WORK ITEM: Everything in the listing below needs restating exactly, apart from the pictures.

DATASET EXCERPT:
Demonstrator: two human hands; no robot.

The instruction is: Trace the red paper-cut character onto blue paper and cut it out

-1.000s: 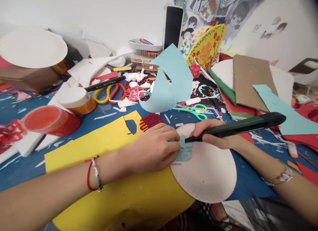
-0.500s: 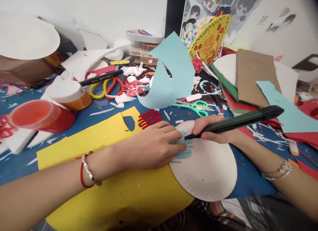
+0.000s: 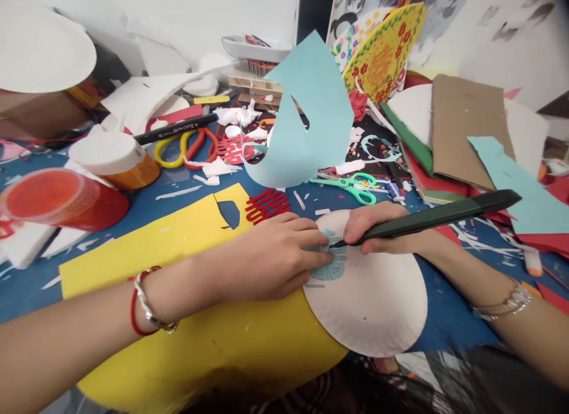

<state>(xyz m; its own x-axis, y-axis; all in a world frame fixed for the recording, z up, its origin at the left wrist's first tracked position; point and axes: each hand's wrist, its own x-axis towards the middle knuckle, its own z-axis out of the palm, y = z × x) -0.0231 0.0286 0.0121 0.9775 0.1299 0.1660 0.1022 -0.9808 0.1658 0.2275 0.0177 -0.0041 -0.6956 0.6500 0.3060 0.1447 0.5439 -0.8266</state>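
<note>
My right hand (image 3: 379, 225) is closed round a dark craft knife (image 3: 429, 223), gripped like a pen. Its tip points left and meets a light blue paper cutout (image 3: 331, 269) of a double-happiness character. The cutout lies on a white paper plate (image 3: 376, 307). With fingers stretched out, my left hand (image 3: 271, 260) presses on the left part of the cutout and hides some of it. Beneath my left hand and forearm is a large yellow paper sheet (image 3: 208, 349); the plate overlaps its right side. A red double-happiness cutout (image 3: 268, 205) rests just beyond my left hand.
Beyond the plate lie green scissors (image 3: 351, 184) and a curled blue sheet (image 3: 302, 156). Jars of red paint (image 3: 66, 199) and orange paint (image 3: 118, 162) stand left. Cardboard (image 3: 470, 126) and coloured paper are stacked right. Paper scraps litter the blue table (image 3: 178, 191).
The view has shifted slightly. The knife lies at a slightly flatter angle, its tip still at the blue cutout. My left hand stays pressed on the cutout.
</note>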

PROBLEM SOLUTION:
Demonstrator: two human hands; no robot.

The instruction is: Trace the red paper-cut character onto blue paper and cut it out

-1.000s: 
-0.500s: 
+0.000s: 

<state>(xyz m; its own x-axis, y-axis; all in a world frame fixed for the recording, z up, its origin at the left wrist's first tracked position; point and axes: each hand's wrist, its own x-axis towards the middle knuckle, its own z-axis out of the palm, y = z × x) -0.0231 0.0286 0.0121 0.9775 0.1299 0.1660 0.1022 -0.9808 0.1658 0.2275 0.0177 -0.0041 -0.6956 0.6500 0.3060 0.1447 0.5439 -0.8266</state>
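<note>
My right hand (image 3: 379, 225) is closed round a dark craft knife (image 3: 429, 223), gripped like a pen. Its tip points left and meets a light blue paper cutout (image 3: 331, 269) of a double-happiness character. The cutout lies on a white paper plate (image 3: 376, 307). With fingers stretched out, my left hand (image 3: 271, 260) presses on the left part of the cutout and hides some of it. Beneath my left hand and forearm is a large yellow paper sheet (image 3: 208, 349); the plate overlaps its right side. A red double-happiness cutout (image 3: 268, 205) rests just beyond my left hand.
Beyond the plate lie green scissors (image 3: 351, 184) and a curled blue sheet (image 3: 302, 156). Jars of red paint (image 3: 66, 199) and orange paint (image 3: 118, 162) stand left. Cardboard (image 3: 470, 126) and coloured paper are stacked right. Paper scraps litter the blue table (image 3: 178, 191).
The view has shifted slightly. The knife lies at a slightly flatter angle, its tip still at the blue cutout. My left hand stays pressed on the cutout.
</note>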

Nothing else is needed, and the exercise is over.